Task:
Start at the line below containing "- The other" and stop at the line containing "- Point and". Repeat every line of that stretch exactly, and nothing outside it.

Data extract:

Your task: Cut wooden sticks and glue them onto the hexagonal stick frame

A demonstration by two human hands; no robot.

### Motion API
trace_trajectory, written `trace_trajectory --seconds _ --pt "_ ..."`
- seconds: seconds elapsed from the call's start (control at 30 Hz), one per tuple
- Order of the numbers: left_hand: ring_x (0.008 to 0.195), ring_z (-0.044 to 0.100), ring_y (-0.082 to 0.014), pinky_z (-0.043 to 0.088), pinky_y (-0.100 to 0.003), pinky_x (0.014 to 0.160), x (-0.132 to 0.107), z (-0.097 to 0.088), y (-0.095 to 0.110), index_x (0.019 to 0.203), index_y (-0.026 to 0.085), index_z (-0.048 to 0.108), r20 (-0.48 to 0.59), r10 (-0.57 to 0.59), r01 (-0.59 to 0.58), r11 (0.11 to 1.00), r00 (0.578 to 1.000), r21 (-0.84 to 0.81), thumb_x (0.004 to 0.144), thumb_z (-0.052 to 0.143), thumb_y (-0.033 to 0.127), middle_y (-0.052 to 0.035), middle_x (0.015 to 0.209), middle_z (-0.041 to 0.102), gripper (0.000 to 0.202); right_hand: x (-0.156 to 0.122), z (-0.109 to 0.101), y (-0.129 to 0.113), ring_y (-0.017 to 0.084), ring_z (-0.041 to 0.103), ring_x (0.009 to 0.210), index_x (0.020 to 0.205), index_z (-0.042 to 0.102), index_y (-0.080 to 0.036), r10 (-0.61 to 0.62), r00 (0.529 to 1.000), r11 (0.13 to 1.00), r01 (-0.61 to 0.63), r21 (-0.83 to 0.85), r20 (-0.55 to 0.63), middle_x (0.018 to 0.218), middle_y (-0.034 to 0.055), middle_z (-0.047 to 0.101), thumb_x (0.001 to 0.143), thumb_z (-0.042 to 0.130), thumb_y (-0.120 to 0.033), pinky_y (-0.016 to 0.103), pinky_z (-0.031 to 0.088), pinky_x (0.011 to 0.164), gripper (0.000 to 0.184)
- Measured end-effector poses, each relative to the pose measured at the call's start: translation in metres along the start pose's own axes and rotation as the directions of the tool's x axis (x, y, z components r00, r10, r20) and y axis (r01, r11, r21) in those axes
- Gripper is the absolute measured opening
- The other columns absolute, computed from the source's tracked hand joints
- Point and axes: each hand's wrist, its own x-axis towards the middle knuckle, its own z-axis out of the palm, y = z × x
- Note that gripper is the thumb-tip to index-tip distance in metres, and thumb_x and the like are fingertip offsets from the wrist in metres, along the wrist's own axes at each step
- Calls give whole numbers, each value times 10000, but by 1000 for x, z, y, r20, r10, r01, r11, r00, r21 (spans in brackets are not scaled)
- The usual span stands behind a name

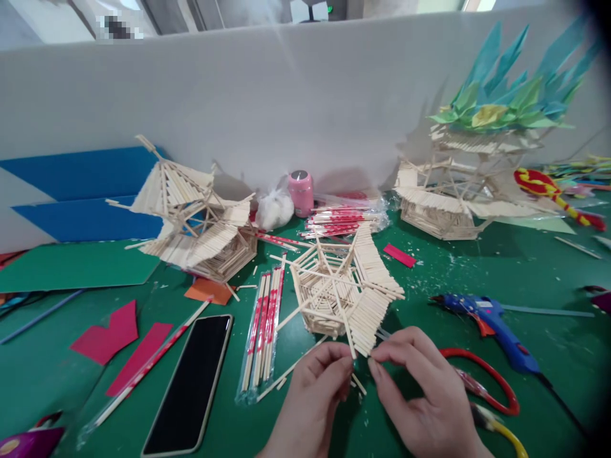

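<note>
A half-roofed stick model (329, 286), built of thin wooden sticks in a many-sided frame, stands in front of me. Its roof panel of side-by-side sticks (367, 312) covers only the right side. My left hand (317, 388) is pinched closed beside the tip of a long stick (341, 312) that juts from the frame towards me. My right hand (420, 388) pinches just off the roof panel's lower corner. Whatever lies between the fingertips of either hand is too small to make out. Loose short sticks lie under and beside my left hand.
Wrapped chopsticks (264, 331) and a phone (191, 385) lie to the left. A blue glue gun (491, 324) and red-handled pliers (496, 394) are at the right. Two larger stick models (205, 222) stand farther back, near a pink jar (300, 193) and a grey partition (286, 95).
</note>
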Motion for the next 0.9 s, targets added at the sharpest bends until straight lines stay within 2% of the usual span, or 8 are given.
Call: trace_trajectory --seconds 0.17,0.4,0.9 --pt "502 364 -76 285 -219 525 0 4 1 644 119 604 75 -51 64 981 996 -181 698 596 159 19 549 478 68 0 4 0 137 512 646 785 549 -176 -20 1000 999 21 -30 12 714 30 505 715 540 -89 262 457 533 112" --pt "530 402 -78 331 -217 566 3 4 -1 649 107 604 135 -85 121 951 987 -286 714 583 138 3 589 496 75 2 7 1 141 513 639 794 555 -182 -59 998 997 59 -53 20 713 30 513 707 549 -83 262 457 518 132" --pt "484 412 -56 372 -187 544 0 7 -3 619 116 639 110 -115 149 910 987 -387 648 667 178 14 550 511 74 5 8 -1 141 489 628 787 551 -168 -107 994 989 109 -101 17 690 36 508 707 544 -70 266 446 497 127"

Problem solution:
- The other columns absolute, computed from the source's tracked hand joints
- Point and axes: each hand's wrist, its own x-axis towards the middle knuckle, its own z-axis out of the palm, y = z × x

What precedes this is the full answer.